Mamadou Abdoul Diagne (E.18) : lettre depuis Bamako
Malien diplômé des Mines ParisTech et du mastère Executif MBA d’HEC Paris, MAMADOU ABDOUL DIAGNE (E.18) réside à Bamako, où il a occupé le poste de directeur de production chez Huicoma (groupe Tomota) avant de rejoindre Afrilog, une filiale du groupe CSTT-AO en 2011, en tant que directeur des opérations. Ce spécialiste de la logistique a dû s’adapter aux conséquences de la crise politique.
Comment la crise politique affecte-t-elle le monde des affaires ?
Nous avons connu un coup d’État militaire en 2012. Et plus récemment, deux coups d’État en moins d’un an : en 2020 et au printemps 2021. Une élection est censée se tenir en février, mais je doute que ce délai soit tenu. Il se peut que la période de transition avec la junte militaire se prolonge. L’entreprise dans laquelle je travaille, Afrilog, est spécialisée dans la supply chain et la logistique, et nous sommes directement impactés par ces crises politiques à répétition, qui s’ajoutent à la crise sanitaire… Ce climat crée de fortes tensions sociales : même les banques se sont mises en grève. Nous sortons tout juste de deux grèves des banques, de 72 heures chacune. À chaque fois, cela paralyse complètement l’activité, car aucune transaction financière n’est possible, même pas les virements de salaires, et encore moins les retraits de cash. Or au Mali, les taux de bancarisation sont faibles, nous fonctionnons beaucoup avec de l’argent liquide. Nous avons donc appris à nous adapter en permanence, à suspendre les paiements et à expliquer la situation à nos fournisseurs internationaux.

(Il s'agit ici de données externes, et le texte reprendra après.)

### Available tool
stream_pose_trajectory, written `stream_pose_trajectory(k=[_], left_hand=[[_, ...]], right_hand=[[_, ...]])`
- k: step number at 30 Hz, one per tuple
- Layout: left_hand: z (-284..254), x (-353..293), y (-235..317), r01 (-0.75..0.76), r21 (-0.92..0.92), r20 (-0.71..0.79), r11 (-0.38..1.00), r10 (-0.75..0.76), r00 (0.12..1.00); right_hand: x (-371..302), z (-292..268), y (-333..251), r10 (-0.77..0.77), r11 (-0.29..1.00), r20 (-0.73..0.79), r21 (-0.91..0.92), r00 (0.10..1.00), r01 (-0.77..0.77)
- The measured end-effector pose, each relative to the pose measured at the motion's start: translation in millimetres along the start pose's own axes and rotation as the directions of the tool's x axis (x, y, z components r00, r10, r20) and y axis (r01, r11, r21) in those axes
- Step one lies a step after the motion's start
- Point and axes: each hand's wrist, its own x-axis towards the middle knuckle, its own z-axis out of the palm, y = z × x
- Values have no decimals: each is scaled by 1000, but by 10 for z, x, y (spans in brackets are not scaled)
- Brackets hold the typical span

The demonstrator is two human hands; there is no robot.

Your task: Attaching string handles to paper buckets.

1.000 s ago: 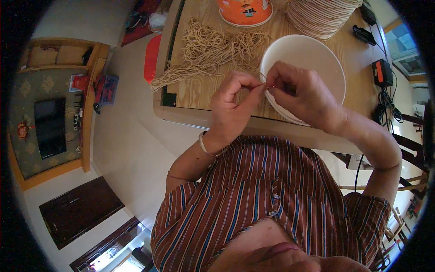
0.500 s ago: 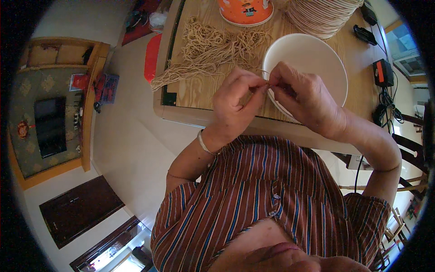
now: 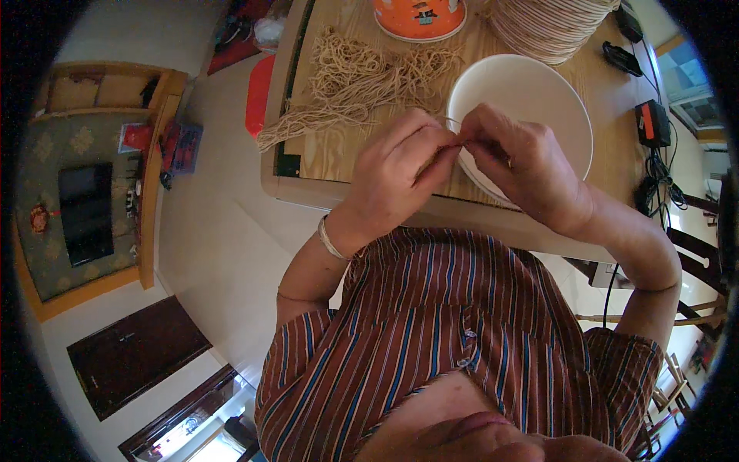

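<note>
My left hand (image 3: 404,171) and my right hand (image 3: 531,169) meet fingertip to fingertip over the near left rim of a white bowl (image 3: 539,100). Both are closed in a pinch. A thin beige cord (image 3: 449,118) shows just beyond the fingertips, running to the right hand's fingers; its end between the fingers is too small to see clearly. Beyond my left hand lies a loose, tangled heap of the same beige cord (image 3: 362,88), its gathered end toward the table's left corner.
An orange printed tub (image 3: 419,21) stands behind the cord heap. At the back right is a ribbed, beige coiled stack (image 3: 546,27). Black adapters (image 3: 653,125) and tangled cables (image 3: 658,181) lie along the right side of the wooden table (image 3: 323,165). A red stool (image 3: 259,100) is beyond its left edge.
My left hand has rolled over, its wrist shifting left, and the gap between thumb and fingers has closed up. My right hand stays almost in place, still pinching.
</note>
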Motion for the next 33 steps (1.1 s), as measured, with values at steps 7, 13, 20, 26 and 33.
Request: stream_pose_trajectory(k=[7, 13, 20, 26, 33], left_hand=[[-1, 22, -9, 7, -2, 4, 1000, -7, 1000], [-1, 31, 19, 59, -66, 6, 996, -59, 998], [65, -29, 17, 100, -133, -49, 986, -107, 993], [81, -42, 35, 144, -162, -74, 976, -158, 985], [83, -29, -51, 147, -198, -20, 969, -154, 988]], right_hand=[[-18, -6, -42, 4, 995, 5, -101, 1000, -4], [-23, -31, -27, -49, 988, 18, -144, 999, 51], [132, -201, -28, 392, 828, 354, 268, 850, -493], [197, -243, -7, 415, 695, 460, 397, 785, -600], [179, -258, 106, 363, 693, 489, 428, 793, -581]])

le Mali est le troisième producteur d’or en Afrique. Les principaux clients d’Afrilog sont des compagnies minières et leurs sous-traitants. Nous travaillons aussi avec des ONG, des industriels et des ambassades. Avec la pandémie, pas mal d’ONG ont expédié des masques. Nous faisons aussi de la logistique pour des équipements de déminage que certaines ONG utilisent contre les mines antipersonnel. En plus des conséquences des coups d’État les acteurs de la logistique sont exposés aux attaques sur certains axes : des convois ont été attaqués par des djihadistes sur la principale voie d’approvisionnement entre Dakar et Bamako. Il y a eu des blessés et des camions calcinés. C’était pourtant un axe sûr jusque-là. Sur des convois provenant du Maroc, un chauffeur a même été tué. Cette situation d’insécurité isole le Mali et fait fuir des partenaires internationaux. Depuis, le gouvernement organise des trajets sous escortes pour les transports de marchandises. Et nous avons adapté nos horaires : quand il y a des risques d’attaques, nos camions ne roulent pas le soir. Il nous arrive aussi de doubler nos effectifs pour renforcer la sécurité.
Nous avons perdu des clients étrangers, qui ont cessé leurs activités après le coup d’État. Globalement, notre chiffre d’affaires a baissé, mais pas dans des proportions catastrophiques, car nous avons aussi de nouveaux clients. Une particularité nous a beaucoup aidés : nous n’avons pas d’expatriés. Chez Afrilog Mali, l’intégralité de l’équipe est malienne. Et c’est pareil pour nos entités en Côte d’Ivoire, en Afrique du Sud, au Burkina, au Ghana et en Guinée. Contrairement à nos concurrents internationaux qui rapatrient leurs collaborateurs en cas de crise, chez nous, personne ne part. C’est un avantage concurrentiel. Les crises successives nous ont obligés à devenir extrêmement flexibles et agiles dans nos opérations. C’est en tout cas la situation à Bamako. Dans le nord et le centre du pays, où sévit la rébellion, les conséquences sont plus graves et les entreprises ont dû tout stopper. Les acteurs de l’agro-business ont licencié tous leurs employés dans ces zones. Sans doute qu’une issue à cette crise se dessinera une fois que les élections auront été organisées. Mais le risque de sanctions internationales et de nouvelles fermetures de frontières, lui, perdure.